Central Processing 01

       You were here ten days ago, stood outside like every sacrifice that came before. You still aren’t certain what happened that day— your brain refuses to tell you. You remember stumbling towards the light, dehydrated, exhausted, and covered in blood you did not bleed. You were hauled to the surface by the same pair escorting you now. You were the corpse, then.

       Were you afraid, during and after? Were you happy? After the dust settled, you wept an ocean and Head Doctor shoved an IV into your vein to stall the dehydration. The source of your sorrow remains unclear. It was not fear, sloughing off like dead skin. It was not relief, overwhelming and earth-shattering. It was hot anger streaming down your face, shame seizing and shifting your ribs, paralyzed by the injustice of it all.

       The room is dark and you are alone.

No.
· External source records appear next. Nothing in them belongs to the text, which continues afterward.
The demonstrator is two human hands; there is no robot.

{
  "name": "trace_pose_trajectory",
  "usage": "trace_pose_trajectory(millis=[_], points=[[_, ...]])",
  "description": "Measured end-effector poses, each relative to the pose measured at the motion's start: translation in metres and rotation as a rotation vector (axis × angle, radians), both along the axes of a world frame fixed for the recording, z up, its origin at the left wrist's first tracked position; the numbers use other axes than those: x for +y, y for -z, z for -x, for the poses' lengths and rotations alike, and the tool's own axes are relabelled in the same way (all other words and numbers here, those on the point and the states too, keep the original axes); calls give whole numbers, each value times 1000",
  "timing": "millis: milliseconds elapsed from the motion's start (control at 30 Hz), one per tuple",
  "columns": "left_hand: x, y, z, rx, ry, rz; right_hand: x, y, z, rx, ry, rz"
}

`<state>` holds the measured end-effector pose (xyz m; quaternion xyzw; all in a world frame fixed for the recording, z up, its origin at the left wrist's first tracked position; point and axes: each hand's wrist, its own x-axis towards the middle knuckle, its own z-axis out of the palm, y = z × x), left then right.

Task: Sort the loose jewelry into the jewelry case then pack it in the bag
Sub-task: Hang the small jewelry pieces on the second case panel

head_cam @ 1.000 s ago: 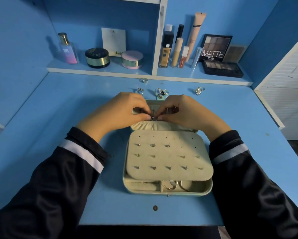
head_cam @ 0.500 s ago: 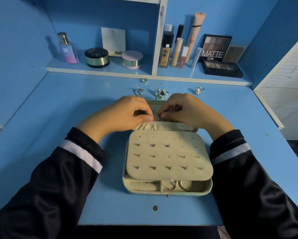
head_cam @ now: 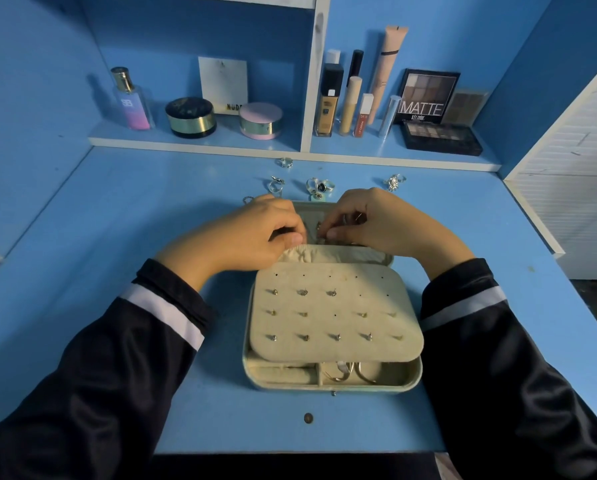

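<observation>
Between your fingertips, small jewelry piece (head_cam: pixel 320 227): your right hand (head_cam: pixel 376 223) pinched it above the jewelry case (head_cam: pixel 331 388) lid.
Left hand (head_cam: pixel 252 233): curled tight beside it; couldn't tell what it held.
Loose rings (head_cam: pixel 319 186): just beyond your knuckles.

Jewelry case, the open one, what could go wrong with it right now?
The small piece pinched in the right hand could slip and get lost on the desk. A sleeve might bump the earring panel lying over the jewelry case and shake studs loose. The rings behind the hands could get knocked away.
</observation>
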<state>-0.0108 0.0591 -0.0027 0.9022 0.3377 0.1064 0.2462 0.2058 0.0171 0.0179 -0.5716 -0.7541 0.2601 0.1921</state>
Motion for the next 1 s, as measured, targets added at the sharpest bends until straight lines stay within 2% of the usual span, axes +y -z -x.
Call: trace_pose_trajectory(millis=[200, 333, 1000], points=[[1, -2, 1, -58, 2, -15, -1, 1, 5, -1, -44, 64], [1, -4, 2, -91, -14, 2, -1, -1, 1, 23, -48, 38], [-4, -7, 1, -107, -29, 95, -2, 3, 6, 57, -42, 38]])
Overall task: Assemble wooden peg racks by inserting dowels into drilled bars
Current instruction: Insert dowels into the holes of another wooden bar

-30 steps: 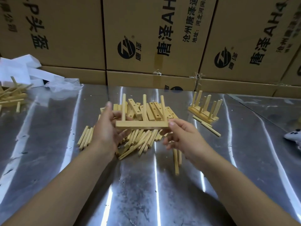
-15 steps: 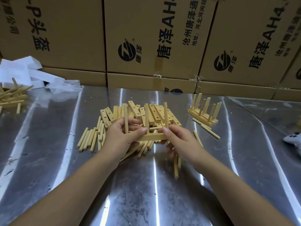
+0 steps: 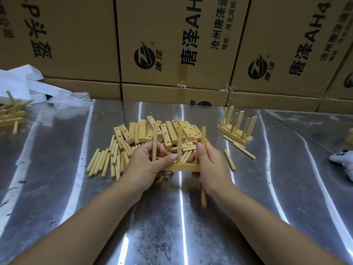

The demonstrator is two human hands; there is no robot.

Try again.       

      

       Another hand, this one nudging you forward. You take a wobbly step— then another, and another, and another— until you cross the threshold into nothing. The outside light frames you like some wretched, divine thing. You struggle to breathe.

       A moment passes, and the door closes as painfully as it pulled apart, unwilling to risk your escape. You aren't stupid enough to try, but you do spare a final glance at your would-be murderers. Your eyes are pleading and your mouth is a thin line. Maybe if you were honest, they would have saved you. Probably not.

       The first says,

       “Don’t die, pipsqueak.”

       And waves a mock salute. He and the light are swallowed by slow-moving steel.


       In the darkness, the door settles. Outdated machinery seals the bulkhead in place, grinding against itself like old bone on old bone. Their movements echo twice as loud through the pitch black, until abruptly silenced by a low, warning hiss.

       You think about calling out. You think about begging. You think about how unfair it is that you are going through this again. Sweat sticks your shirt to your back, and your vision would be blurred if you could see anything. You bite your cheek until you taste blood.

       You wait.





       And wait.







       And...













       Then, light. Bright, cold light, abrupt and painful, bathing the room in blessed clarity. The sharp pain behind your eyes is a relieving and unfortunate reminder that you are alive. Disoriented, but alive. You scan your tomb in mute shock.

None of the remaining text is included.